Hills and windmills, fields and a fort, temples and a lake, Savadatti has all these and more, discovers Jaidev Karunakaran.
The road from Dharwad to Savadatti has some of the worst sections in the country. Where tarmac once existed, dusty potholes can be found now. Buses rush past in a cloud of clattering metal and dust - dust that was once red earth brought from afar to build a road across the characteristic black cotton soil. Trucks keep going up and down this benighted road spraying water, creating a temporary slush while the ragged brown cotton plants in the fields seem to look on with wretched thirst.
There are good sections too and work is going on, though slowly. Eventually, the hills around Savadatti start to become clear in the distance. Windmills appear, their vanes circling slowly in the haze. We start nearing, the crowds increase and the car's progress slows to a crawl to a point where it's faster to get out and walk.
The heat is intense and there are carts and bullocks and women cooking out in the open. "There's a jathre on," a man says, "so the crowds are more. But, nowadays there's a jathre on all the time."
A splash of colours
The last few hundred metres to the Temple are through rows of shops selling packets of yellow and red powder, which everyone buys to throw at the sanctum sanctorum. Inside the Temple compound though, colours are being thrown everywhere.
Yellamma Devi Gudi was once a centre of the devadasi cult, a practice that now appears to be almost eradicated. The place is now a stronghold of women - women walking around in trances, rolling on the floor, walking around carrying pots on their heads.
We come out and take a winding road, past hundreds of wagons with arched roofs, packed with people dyed with red and yellow colours, oxen pulling the wagons and lamps dangling between the wagon wheels, till we reach Savadatti Fort.

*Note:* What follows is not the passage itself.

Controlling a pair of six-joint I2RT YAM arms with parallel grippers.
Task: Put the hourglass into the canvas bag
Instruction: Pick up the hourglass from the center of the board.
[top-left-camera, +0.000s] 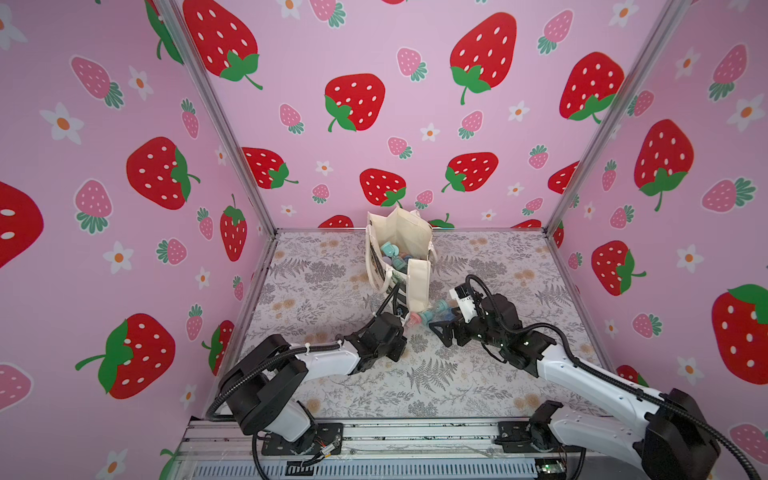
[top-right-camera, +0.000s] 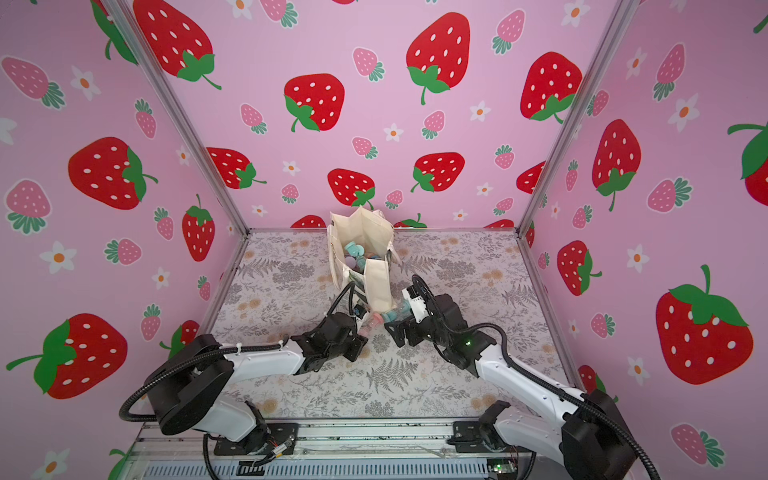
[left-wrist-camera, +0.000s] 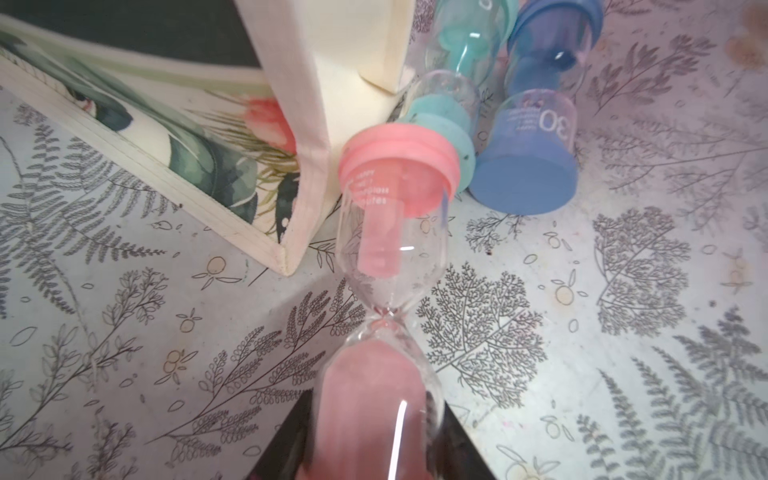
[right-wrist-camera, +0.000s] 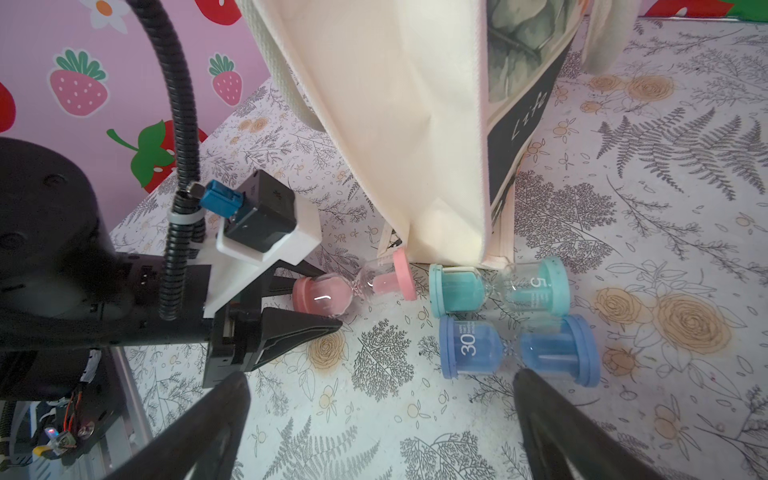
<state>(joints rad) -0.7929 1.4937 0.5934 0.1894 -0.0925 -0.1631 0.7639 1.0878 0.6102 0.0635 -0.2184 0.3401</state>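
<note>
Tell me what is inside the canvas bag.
In both top views the canvas bag stands open, with several small teal, purple and blue pieces piled inside, likely hourglasses. Its near wall hides the rest of the pile and the bag's bottom.

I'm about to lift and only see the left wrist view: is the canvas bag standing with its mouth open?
Observer: Yes. In both top views the canvas bag stands with its mouth open, and several hourglasses are already inside.
Operator: And the right tool?
Observer: The right tool is open and low over the table. One fingertip is near the blue hourglass; I cannot tell whether they touch.
</note>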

The Fort is quite impressive and dominates the town. At the entrance, a board declares that the Sri Kadasiddeshwara Temple inside was completed between 1635 and 1638. Later, Immadi Jayappa Desai, a local chieftain, built a palace that was burnt down in 1942 during the Quit India movement. Inside the Fort, there's now a fairly well-maintained lawn and garden and people enjoy a nap in the shade of almond trees.
Peaceful surroundings
We begin climbing a steep flight of stairs and enter the small, peaceful temple courtyard, so different from the frenetic chaos around Yellamma Gudi. There's a view of Savadatti town below, the yellow rocky hills that surround it, and the pale blue expanse of Renuka Sagar in distance.
Renuka Sagar (Renuka is a name for Yellamma Devi and appears everywhere in this area) is a lake formed by damming the Malaprabha River at Navilteerth. There's a garden around the dam but the bushes and hedges are now overgrown and rubbish is strewn everywhere.
Old buildings still stand strong with the stones used to build them, but their windows are smashed and litter fills their insides. The dam is still functional though and provides water for drinking and irrigation to large parts of North Karnataka. Its construction, machinery and its setting in a gorge with the vast lake behind it brings out an interesting blend of engineering and nature.
From Navilteerth to the Shiva Temple at Sogal is a journey through vast sugarcane fields. Everywhere it's mature sugarcane in fields, sugarcane being cut and loaded in bullock carts and tractors, green shoots coming up from the soil and sugar factories, the biggest being Shree Renuka Sugars near Munoli, with its own township, and the vast maidan full of farmers with their loads of sugarcane waiting to be weighed.
The old Temple at Sogal is on the top of a cliff and when it rains, there's a waterfall that people believe has medicinal properties. Now there's just a pond, filthy with green scum and polythene bags and a few hundred steps beside it leading to the Temple.
The Temple is ancient and quiet. There's no electricity and hundreds of lamps are lit. There are many people but there's no evidence to that with the all-pervading silence with just the occasional ringing of bells. Below the cliff,are miles of sugarcane fields, darkening in the dusk, lit up by the occasional fires of harvested fields set alight for the next crop. A cycle is complete and so is my journey.